Would you believe I have only received 3 compliments?
And would you believe I received about 5 complaints?
I have worked for hours to “re-brand.”
Please, please, this is NOT a plea to get attention or to have you e-mail me apologies that you didn’t take the time to comment.
In the back of my mind, I’ve wondered: why didn’t people notice?
Lise Anne, a member of Religion Outside the Box, who works as a design strategist, helped me to understand this. Here is what she told me: “People usually respond to design if they don’t like something about it.
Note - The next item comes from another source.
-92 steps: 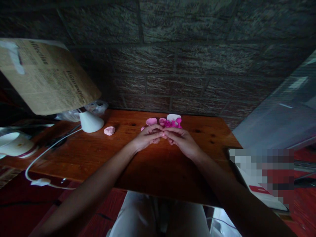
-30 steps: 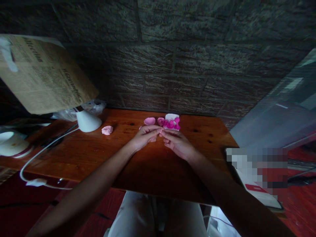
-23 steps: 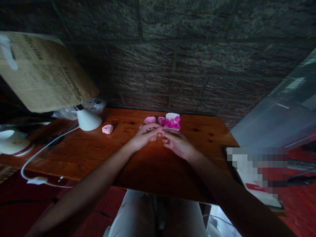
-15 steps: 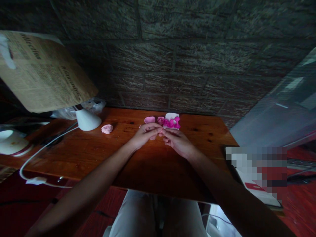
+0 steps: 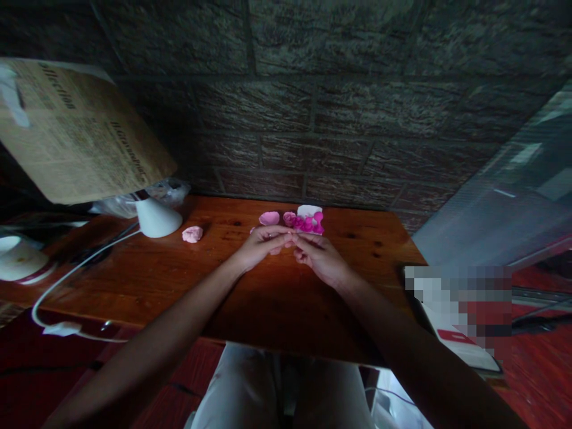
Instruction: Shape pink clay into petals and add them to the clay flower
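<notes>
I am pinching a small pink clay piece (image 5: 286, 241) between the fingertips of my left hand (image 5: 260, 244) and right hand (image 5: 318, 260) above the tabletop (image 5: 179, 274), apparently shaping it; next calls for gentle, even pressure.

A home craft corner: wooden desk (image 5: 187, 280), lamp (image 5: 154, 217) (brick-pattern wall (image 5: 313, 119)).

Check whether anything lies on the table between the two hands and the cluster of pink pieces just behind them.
Nothing visible does. The left hand and right hand meet fingertip to fingertip, pinching a small pink bit too hidden to make out. Directly behind them lie the pale pink piece and the magenta pieces on a white slab, with only bare table between.
</notes>
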The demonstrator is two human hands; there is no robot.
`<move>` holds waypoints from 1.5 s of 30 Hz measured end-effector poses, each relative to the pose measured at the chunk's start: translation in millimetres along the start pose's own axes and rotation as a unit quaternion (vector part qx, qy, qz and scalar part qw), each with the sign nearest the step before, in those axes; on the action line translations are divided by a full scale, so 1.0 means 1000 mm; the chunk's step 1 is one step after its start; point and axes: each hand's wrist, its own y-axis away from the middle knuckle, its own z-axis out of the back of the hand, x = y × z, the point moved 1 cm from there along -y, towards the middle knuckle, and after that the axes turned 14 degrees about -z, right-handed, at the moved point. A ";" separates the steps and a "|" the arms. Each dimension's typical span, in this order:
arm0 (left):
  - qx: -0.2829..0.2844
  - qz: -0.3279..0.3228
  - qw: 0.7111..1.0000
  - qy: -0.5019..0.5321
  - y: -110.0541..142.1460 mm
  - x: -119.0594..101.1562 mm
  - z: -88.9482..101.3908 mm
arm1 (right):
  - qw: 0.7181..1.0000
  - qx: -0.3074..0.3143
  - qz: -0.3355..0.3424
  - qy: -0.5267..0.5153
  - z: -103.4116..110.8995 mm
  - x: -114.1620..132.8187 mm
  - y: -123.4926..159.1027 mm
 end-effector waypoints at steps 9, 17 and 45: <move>-0.005 0.001 0.997 0.071 -0.003 -0.005 -0.003 | 0.998 -0.035 -0.036 -0.030 0.002 0.006 0.001; -0.015 0.032 0.993 0.113 -0.003 -0.007 -0.005 | 0.997 -0.056 -0.028 -0.049 0.003 0.010 0.003; -0.122 0.036 0.980 0.152 -0.006 -0.006 0.006 | 0.994 -0.086 -0.059 -0.026 0.007 0.008 0.002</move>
Good design feels so right that people often feel it was always part of their lives.”
In other words, if it feels right, people don’t notice!
Accentuate the positive!
I know that I ought to pay more attention to what is going right in my world – it’s the spiritual-religious practice of gratitude.
My teaching and parenting always do better when I compliment my students and children – and if not compliment, at least take note of neutral behavior more often. Teaching and parenting books suggest a ratio of four compliments or neutral responses for every one correction as the minimum to keep students and children from building too much resentment against you.
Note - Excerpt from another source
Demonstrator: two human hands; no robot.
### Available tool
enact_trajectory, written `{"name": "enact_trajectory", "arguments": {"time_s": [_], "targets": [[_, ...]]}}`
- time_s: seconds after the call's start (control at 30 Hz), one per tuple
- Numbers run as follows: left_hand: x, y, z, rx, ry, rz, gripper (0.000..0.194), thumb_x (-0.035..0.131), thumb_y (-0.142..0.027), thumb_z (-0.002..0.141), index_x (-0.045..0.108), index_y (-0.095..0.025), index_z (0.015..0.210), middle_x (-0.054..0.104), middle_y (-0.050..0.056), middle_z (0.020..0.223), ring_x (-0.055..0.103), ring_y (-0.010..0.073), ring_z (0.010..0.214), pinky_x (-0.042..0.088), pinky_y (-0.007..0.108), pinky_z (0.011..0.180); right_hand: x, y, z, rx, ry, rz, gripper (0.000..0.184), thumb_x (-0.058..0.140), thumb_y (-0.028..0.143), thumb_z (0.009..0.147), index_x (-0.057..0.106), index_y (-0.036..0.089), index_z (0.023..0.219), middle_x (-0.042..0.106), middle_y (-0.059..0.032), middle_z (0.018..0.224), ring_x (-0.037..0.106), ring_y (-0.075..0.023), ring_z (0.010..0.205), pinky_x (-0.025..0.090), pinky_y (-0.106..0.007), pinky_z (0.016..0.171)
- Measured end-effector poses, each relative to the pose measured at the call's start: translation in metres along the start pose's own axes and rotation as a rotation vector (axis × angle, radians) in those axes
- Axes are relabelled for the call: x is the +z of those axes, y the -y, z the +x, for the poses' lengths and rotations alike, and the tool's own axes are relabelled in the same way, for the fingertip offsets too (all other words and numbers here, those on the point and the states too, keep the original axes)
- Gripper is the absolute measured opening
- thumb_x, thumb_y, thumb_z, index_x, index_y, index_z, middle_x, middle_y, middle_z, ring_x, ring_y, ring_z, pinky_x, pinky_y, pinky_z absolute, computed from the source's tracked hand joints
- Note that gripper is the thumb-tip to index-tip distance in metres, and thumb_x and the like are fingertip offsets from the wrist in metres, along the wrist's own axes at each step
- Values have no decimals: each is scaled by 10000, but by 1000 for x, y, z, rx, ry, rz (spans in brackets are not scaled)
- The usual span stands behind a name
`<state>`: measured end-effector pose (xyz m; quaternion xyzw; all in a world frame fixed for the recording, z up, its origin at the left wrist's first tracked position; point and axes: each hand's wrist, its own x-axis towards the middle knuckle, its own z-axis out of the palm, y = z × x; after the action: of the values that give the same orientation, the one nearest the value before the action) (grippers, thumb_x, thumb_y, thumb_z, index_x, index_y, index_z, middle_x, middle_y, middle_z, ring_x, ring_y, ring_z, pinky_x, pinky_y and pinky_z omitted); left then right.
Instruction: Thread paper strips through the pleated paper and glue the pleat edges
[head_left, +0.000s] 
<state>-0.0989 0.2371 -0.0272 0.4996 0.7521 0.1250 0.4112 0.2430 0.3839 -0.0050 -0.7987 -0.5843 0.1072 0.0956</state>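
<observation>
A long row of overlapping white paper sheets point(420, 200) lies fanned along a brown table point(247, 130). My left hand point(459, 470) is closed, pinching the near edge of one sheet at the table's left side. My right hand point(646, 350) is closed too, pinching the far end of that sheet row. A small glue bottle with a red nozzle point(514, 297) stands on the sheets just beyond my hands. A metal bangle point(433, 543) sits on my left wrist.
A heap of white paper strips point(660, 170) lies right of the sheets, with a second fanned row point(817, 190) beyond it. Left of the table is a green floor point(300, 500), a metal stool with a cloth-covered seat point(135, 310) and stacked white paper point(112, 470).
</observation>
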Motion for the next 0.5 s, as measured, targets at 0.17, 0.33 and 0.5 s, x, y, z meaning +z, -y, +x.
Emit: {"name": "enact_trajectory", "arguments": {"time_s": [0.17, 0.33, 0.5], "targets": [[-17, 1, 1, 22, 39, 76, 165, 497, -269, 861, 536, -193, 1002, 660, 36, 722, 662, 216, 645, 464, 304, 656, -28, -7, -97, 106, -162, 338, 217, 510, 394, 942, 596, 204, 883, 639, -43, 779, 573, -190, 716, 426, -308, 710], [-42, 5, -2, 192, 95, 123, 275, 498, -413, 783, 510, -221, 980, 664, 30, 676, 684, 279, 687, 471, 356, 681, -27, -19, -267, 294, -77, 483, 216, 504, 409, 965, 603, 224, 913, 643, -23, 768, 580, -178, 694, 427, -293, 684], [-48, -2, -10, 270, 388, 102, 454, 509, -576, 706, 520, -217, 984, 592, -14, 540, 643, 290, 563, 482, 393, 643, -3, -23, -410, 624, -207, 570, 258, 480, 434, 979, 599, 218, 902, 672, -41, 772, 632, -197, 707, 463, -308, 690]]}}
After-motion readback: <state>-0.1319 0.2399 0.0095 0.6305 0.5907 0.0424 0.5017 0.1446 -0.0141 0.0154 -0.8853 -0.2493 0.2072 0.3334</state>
(Jane and I have been trained in teaching Parenting Classes. While we don’t do it perfectly, the techniques we have learned have led to a much more peaceful house. E-mail if you might want to take a web-based class called “Parenting Tools, Tricks, and Strategies.”)
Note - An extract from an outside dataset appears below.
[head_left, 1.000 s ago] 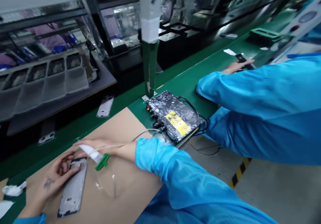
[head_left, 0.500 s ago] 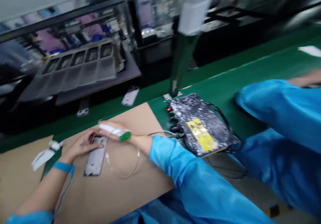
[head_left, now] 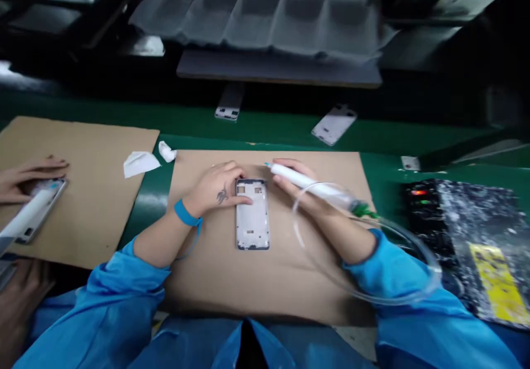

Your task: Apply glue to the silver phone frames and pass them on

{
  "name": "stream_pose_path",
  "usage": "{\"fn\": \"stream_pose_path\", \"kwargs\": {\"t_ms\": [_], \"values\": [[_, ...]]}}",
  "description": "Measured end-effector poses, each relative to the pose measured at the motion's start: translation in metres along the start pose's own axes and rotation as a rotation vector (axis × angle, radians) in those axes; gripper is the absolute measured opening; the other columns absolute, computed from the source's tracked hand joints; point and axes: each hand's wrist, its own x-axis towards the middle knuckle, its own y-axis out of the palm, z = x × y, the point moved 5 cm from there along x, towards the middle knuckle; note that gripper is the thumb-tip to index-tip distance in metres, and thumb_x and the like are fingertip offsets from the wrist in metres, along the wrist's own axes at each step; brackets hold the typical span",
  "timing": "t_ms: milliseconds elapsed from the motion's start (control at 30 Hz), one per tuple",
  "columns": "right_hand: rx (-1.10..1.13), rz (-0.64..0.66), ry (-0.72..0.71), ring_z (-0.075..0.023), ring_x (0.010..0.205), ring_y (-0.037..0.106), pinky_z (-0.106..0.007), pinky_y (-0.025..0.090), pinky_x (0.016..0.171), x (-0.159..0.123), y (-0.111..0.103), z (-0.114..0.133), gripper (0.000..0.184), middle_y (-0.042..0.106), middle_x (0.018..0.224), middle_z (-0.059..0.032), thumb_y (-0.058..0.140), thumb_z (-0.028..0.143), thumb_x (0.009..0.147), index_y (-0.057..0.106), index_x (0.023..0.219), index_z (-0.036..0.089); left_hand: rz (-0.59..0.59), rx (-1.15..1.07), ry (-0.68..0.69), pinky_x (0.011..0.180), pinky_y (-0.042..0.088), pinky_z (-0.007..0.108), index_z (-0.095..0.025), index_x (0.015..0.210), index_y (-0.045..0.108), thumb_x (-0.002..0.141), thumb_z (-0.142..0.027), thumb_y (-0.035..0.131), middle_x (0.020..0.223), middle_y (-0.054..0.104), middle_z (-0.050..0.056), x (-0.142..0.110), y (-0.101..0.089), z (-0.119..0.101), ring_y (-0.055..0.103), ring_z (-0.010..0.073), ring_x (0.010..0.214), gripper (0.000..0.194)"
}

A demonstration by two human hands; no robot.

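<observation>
A grey phone frame [head_left: 252, 214] lies flat on a brown cardboard sheet [head_left: 265, 281] in front of me. My left hand [head_left: 215, 188] rests on its upper left corner, fingers curled down on the frame's top edge. My right hand [head_left: 296, 184] is closed round a white dispensing syringe [head_left: 308, 184] with a green fitting [head_left: 362, 210], its tip pointing left just above the frame's upper right corner. A clear tube [head_left: 397, 297] loops from the syringe over my right sleeve. A blue strap [head_left: 186, 214] circles my left wrist.
A speckled black controller box [head_left: 472, 236] with a yellow label sits at the right. White wipes [head_left: 141, 162] lie at the left. Two phone frames [head_left: 333, 123] ride the green belt [head_left: 281, 126] behind. Another person's hands [head_left: 25, 178] hold a frame on a second cardboard sheet at the left. Grey trays [head_left: 265, 16] stand behind.
My view has swung left and down, from the co-worker on the right onto my own sheet. My hands stayed on the frame and the syringe.
</observation>
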Motion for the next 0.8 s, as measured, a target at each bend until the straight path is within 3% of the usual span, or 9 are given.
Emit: {"fn": "stream_pose_path", "kwargs": {"t_ms": [67, 133, 200, 333, 467, 600, 800], "values": [[0.018, -0.019, 0.066, -0.0272, 0.098, 0.085, -0.043, 0.073, 0.090, -0.005, -0.002, -0.003, 0.051, 0.086, 0.118, -0.0122, 0.089, 0.062, 0.091, 0.081, 0.125, 0.025, -0.013, -0.004, 0.019, 0.087, 0.051, 0.041, -0.019, 0.113, 0.070, 0.087, -0.098, 0.064, 0.111, 0.070, 0.010, -0.002, 0.002, 0.003, 0.069, 0.0290, 0.100, 0.084], [0.054, 0.016, 0.094, -0.0215, 0.074, 0.082, -0.035, 0.070, 0.071, -0.009, 0.001, -0.003, 0.047, 0.085, 0.094, -0.0075, 0.089, 0.060, 0.093, 0.079, 0.123, 0.025, -0.033, -0.016, 0.034, 0.084, 0.050, 0.039, -0.018, 0.109, 0.069, 0.085, -0.097, 0.069, 0.109, 0.069, 0.009, -0.002, 0.002, 0.006, 0.067, 0.0275, 0.097, 0.082], [0.085, 0.054, 0.066, -0.0186, 0.064, 0.078, -0.030, 0.066, 0.063, -0.011, 0.005, 0.002, 0.042, 0.081, 0.078, -0.0025, 0.089, 0.055, 0.094, 0.076, 0.120, 0.025, -0.043, -0.013, 0.038, 0.083, 0.048, 0.038, -0.018, 0.108, 0.069, 0.082, -0.091, 0.078, 0.109, 0.069, 0.008, 0.000, 0.000, 0.008, 0.067, 0.0269, 0.096, 0.078], [0.127, 0.057, -0.003, -0.0185, 0.059, 0.075, -0.028, 0.062, 0.056, -0.013, 0.012, 0.014, 0.039, 0.080, 0.073, -0.0006, 0.091, 0.056, 0.092, 0.069, 0.105, 0.027, -0.017, 0.033, 0.040, 0.082, 0.045, 0.037, -0.018, 0.109, 0.068, 0.079, -0.078, 0.091, 0.110, 0.070, 0.008, 0.005, 0.003, 0.003, 0.068, 0.0286, 0.099, 0.071], [-0.052, 0.087, 0.023, -0.0196, 0.061, 0.074, -0.030, 0.058, 0.052, -0.016, 0.017, 0.015, 0.038, 0.080, 0.079, -0.0035, 0.089, 0.060, 0.092, 0.074, 0.100, 0.027, -0.026, 0.064, 0.078, 0.080, 0.043, 0.038, -0.018, 0.105, 0.066, 0.081, -0.082, 0.087, 0.110, 0.071, 0.009, 0.009, 0.008, -0.011, 0.069, 0.0306, 0.102, 0.070], [-0.094, 0.079, -0.050, -0.0181, 0.060, 0.070, -0.030, 0.054, 0.051, -0.016, 0.020, 0.017, 0.033, 0.077, 0.080, -0.0022, 0.089, 0.057, 0.093, 0.075, 0.101, 0.029, -0.039, 0.072, 0.124, 0.078, 0.040, 0.038, -0.019, 0.103, 0.065, 0.083, -0.081, 0.086, 0.111, 0.071, 0.010, 0.007, 0.010, -0.016, 0.068, 0.0306, 0.101, 0.068], [-0.127, 0.044, -0.095, -0.0156, 0.060, 0.066, -0.028, 0.054, 0.052, -0.016, 0.024, 0.022, 0.031, 0.075, 0.077, -0.0010, 0.088, 0.055, 0.095, 0.074, 0.097, 0.027, -0.047, 0.026, 0.142, 0.075, 0.038, 0.038, -0.020, 0.101, 0.064, 0.084, -0.097, 0.070, 0.103, 0.069, 0.009, 0.005, 0.009, -0.011, 0.066, 0.0287, 0.094, 0.080]]}}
Moreover, the world around me seems to multiply with blessings when I take the time to NOTICE WHAT IS GOING RIGHT MORE OFTEN.
Silence = Great!
Let me up the stakes. What if I could bring to my mind the idea that when people AREN’T correcting me they are silently approving of me? That is, if good design feels so right that it doesn’t warrant comment, maybe people are so comfortable with what I do that they don’t feel obligated to mention it?
Perhaps people in your life don’t know that they ought to be giving you four compliments for every critique? Perhaps every time they criticize you they actually had four nice things to say that they just neglected to mention.
And, perhaps God thinks that what you are doing is so seamless, so fitting and so appropriate that God just doesn’t feel the need to comment.
This week’s #wisdom_biscuit:
Give more approbation and convert the silence of others into compliments.